PSR was defined as relapse ≥6 months after completion of taxane- and platinum-based chemotherapy, whereas PRR as relapse <6 months.
In addition to PSR, the patients who completed taxane- and platinum-based chemotherapy and did not experience disease recurrence during at least 6 months of follow-up period were considered platinum-sensitive.
Germline and/or somatic BRCA1/2 mutational status.

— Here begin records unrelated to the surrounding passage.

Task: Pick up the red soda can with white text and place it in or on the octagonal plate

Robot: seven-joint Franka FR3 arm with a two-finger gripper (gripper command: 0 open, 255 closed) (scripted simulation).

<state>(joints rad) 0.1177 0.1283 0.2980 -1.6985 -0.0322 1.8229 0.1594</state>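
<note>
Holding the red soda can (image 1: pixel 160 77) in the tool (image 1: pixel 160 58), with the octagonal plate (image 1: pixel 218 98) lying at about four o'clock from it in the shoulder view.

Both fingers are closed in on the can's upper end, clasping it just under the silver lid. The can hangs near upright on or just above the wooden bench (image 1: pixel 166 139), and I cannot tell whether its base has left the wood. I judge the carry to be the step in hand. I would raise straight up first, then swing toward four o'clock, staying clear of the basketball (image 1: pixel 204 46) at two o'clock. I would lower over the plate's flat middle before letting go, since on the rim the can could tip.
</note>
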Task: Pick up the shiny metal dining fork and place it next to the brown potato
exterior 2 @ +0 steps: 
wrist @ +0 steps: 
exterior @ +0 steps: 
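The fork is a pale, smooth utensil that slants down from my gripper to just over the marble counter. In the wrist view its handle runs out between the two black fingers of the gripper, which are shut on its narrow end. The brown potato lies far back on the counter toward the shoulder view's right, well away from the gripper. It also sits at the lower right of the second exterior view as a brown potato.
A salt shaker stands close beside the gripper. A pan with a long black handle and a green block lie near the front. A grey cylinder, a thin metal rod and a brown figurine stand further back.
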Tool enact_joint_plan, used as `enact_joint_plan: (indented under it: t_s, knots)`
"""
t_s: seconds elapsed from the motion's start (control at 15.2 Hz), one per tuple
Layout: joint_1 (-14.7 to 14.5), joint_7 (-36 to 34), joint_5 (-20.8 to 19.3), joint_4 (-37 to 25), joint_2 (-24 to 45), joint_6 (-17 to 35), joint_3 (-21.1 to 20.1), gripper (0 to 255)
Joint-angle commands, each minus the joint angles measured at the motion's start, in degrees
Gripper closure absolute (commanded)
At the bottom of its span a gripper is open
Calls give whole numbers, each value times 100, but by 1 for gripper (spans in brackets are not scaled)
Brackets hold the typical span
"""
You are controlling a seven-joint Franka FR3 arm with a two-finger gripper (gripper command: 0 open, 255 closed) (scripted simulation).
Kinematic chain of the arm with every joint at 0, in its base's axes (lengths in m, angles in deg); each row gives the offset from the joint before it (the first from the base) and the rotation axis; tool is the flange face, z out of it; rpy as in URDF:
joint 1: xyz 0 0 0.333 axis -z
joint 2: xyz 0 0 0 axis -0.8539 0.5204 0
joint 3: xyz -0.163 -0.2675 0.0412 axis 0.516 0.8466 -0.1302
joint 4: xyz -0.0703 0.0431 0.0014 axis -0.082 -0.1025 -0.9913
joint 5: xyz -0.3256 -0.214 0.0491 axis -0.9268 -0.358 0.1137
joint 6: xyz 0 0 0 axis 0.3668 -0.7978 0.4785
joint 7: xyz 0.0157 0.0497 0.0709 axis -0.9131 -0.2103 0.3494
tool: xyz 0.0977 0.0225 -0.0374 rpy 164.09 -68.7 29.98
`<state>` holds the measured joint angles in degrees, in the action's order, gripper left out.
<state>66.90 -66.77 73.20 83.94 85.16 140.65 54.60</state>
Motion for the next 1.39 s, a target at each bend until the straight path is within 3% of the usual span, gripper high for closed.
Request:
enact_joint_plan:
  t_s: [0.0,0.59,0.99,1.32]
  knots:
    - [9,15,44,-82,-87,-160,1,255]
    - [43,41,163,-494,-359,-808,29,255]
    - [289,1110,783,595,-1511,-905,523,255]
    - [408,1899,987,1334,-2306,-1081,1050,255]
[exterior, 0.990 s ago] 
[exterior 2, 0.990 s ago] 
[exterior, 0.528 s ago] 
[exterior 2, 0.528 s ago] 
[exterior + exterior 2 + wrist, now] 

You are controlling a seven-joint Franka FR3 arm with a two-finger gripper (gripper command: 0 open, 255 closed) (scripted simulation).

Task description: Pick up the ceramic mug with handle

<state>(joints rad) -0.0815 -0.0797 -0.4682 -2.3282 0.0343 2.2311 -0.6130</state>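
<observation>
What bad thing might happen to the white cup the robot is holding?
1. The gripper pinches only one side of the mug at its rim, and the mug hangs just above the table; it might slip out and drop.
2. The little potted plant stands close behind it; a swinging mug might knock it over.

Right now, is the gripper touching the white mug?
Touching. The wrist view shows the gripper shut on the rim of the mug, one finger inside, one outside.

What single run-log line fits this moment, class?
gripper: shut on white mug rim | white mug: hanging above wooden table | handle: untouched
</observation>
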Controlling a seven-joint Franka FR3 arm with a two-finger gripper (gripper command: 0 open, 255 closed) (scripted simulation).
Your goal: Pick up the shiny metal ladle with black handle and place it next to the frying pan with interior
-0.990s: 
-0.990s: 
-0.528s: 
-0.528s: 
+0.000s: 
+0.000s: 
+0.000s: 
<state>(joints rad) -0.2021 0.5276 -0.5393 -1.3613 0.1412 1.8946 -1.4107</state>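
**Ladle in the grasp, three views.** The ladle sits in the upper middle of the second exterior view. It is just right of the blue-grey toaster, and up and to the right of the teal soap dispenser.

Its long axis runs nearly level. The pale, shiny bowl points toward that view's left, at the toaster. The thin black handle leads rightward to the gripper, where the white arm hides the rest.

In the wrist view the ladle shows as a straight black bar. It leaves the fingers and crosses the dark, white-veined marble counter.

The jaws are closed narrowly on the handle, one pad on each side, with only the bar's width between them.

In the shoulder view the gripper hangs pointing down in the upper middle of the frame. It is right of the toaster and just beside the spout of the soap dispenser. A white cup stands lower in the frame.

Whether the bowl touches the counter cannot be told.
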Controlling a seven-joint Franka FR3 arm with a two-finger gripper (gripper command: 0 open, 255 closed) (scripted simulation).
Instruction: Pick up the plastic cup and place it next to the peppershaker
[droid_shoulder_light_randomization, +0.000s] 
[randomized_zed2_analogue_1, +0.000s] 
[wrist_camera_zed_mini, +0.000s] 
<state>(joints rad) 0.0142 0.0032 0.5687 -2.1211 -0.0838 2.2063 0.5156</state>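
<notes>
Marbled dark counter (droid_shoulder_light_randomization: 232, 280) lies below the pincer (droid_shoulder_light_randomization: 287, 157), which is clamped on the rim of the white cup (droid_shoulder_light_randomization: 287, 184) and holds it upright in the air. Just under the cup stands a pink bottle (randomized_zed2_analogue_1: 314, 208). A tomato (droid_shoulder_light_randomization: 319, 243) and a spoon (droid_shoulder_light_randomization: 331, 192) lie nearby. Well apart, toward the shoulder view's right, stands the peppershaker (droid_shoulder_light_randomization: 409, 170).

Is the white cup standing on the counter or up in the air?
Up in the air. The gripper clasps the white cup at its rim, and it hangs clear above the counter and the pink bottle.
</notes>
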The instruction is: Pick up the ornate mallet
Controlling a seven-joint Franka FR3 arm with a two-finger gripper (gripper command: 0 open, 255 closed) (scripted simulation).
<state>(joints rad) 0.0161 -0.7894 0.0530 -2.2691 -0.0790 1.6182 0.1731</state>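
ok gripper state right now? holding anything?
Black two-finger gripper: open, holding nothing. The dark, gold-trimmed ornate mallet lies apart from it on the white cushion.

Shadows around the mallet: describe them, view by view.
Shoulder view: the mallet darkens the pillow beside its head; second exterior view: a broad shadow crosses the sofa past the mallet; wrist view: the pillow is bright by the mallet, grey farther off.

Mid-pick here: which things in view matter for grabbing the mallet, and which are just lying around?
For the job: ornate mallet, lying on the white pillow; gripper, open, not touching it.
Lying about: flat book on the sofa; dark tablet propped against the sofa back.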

Table 1 also compares clinicopathologic characteristics between the good and poor prognosis groups. Patients in the poor prognosis group (n = 75) were significantly older (p = 0.029) and had more advanced disease (p = 0.001), compared with those in the good prognosis group (n = 127). While the two groups had a similar proportion of PDS (p = 0.267), optimal debulking was less frequently achieved in the poor prognosis group (52.0% versus 83.5%; p < 0.001). Among the patients who received germline and/or somatic BRCA1/2 testing, BRCA1/2 mutations were less frequently observed in the poor prognosis group (21.4% versus 44.1%; p = 0.004). Comparing the survival outcomes, the poor prognosis group showed worse PFS (median, 12.5 versus 54.1 months; p < 0.001) and OS (5-year OS rate, 57.1% versus 94.0%; p < 0.001), compared with the good prognosis group (supplemental Fig. S4).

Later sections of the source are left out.